Add map/filtermap functions to `sets`, `ordsets` and `gb_sets` #7183

Maria-12648430 · 2023-04-27T16:33:30Z

This PR provides mapping functionality for sets (sets, ordsets and gb_sets).

Often when I deal with sets, I have the need to map one to another. Currently, this is only possible by folding or by converting to a list, mapping over that, and converting back to a set.

github-actions · 2023-04-27T16:34:30Z

CT Test Results

      2 files     89 suites 42m 49s ⏱️
1 894 tests 1 845 ✔️ 48 💤 1 ❌
2 188 runs 2 137 ✔️ 50 💤 1 ❌

For more details on these failures, see this check.

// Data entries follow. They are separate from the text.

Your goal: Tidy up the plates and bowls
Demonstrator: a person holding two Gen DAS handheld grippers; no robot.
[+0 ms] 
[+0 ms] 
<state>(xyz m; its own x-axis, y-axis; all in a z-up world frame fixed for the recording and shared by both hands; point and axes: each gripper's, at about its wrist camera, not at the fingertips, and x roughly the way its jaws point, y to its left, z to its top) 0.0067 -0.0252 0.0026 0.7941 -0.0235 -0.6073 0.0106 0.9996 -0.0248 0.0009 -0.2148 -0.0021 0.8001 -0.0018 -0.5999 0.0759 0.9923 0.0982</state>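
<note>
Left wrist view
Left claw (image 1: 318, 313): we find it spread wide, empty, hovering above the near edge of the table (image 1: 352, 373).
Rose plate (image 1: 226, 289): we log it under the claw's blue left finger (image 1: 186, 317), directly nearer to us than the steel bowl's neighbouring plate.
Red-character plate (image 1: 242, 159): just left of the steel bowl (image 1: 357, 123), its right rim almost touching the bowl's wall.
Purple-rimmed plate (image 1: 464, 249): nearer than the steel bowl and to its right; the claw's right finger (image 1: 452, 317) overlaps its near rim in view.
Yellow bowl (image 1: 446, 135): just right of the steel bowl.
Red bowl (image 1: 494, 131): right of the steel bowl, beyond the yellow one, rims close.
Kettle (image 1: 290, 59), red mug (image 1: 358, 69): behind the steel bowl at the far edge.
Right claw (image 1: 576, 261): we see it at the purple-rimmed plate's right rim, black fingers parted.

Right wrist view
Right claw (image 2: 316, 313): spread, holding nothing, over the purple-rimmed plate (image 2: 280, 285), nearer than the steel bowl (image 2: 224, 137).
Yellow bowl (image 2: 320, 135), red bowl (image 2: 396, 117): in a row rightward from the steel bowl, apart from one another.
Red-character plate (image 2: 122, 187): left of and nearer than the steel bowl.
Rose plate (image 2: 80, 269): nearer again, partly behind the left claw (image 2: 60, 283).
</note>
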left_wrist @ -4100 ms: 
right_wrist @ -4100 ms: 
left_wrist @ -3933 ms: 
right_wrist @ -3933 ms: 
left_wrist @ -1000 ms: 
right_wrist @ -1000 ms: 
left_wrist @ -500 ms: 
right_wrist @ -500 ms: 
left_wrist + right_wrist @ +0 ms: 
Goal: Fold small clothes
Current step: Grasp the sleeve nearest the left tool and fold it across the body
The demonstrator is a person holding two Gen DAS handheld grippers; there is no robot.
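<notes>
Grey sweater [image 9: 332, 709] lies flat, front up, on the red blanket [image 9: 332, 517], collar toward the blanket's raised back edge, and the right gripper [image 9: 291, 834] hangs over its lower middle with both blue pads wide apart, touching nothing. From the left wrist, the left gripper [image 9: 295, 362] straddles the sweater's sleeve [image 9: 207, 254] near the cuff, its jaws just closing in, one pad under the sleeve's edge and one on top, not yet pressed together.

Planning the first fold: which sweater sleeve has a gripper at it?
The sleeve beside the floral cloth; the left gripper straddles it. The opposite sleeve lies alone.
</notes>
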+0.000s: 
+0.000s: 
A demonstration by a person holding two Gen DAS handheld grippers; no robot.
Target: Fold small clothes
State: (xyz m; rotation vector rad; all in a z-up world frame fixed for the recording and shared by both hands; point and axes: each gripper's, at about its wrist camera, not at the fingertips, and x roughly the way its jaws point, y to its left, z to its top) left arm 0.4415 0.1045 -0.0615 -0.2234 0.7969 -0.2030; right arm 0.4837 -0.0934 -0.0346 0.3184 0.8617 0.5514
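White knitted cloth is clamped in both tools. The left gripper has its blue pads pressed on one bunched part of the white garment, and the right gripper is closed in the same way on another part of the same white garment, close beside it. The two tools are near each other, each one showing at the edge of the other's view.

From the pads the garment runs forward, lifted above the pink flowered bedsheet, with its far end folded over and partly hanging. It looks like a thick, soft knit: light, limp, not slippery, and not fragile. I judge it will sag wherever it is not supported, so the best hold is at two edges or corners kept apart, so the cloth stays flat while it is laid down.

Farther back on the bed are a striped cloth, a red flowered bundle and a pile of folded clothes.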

Results for commit e557a17.

♻️ This comment has been updated with latest results.

To speed up review, make sure that you have read Contributing to Erlang/OTP and that all checks pass.

See the TESTING and DEVELOPMENT HowTo guides for details about how to run test locally.

Artifacts

// Erlang/OTP Github Action Bot

bjorng · 2023-04-28T05:40:06Z

lib/stdlib/src/sets.erl

+map(F, #{}=D) when is_function(F, 1) ->
+    maps:from_keys(map_1(F, maps:iterator(D)), ?VALUE);
+map(F, #set{}=D) when is_function(F, 1) ->
+    map_set(F, D).
+
+map_1(Fun, Iter) ->
+    case maps:next(Iter) of
+        {K, _, NextIter} ->
+            [Fun(K) | map_1(Fun, NextIter)];
+        none ->
+            []
+    end.


This is simpler and should also be slightly more efficient:

Suggested change

map(F, #{}=D) when is_function(F, 1) ->

maps:from_keys(map_1(F, maps:iterator(D)), ?VALUE);

map(F, #set{}=D) when is_function(F, 1) ->

map_set(F, D).

map_1(Fun, Iter) ->

case maps:next(Iter) of

{K, _, NextIter} ->

[Fun(K) | map_1(Fun, NextIter)];

none ->

[]

end.

map(F, #{}=D) when is_function(F, 1) ->

maps:from_keys([F(K) || K := _ <- D], ?VALUE);

map(F, #set{}=D) when is_function(F, 1) ->

map_set(F, D).

Oh, yeah, those will be available then =)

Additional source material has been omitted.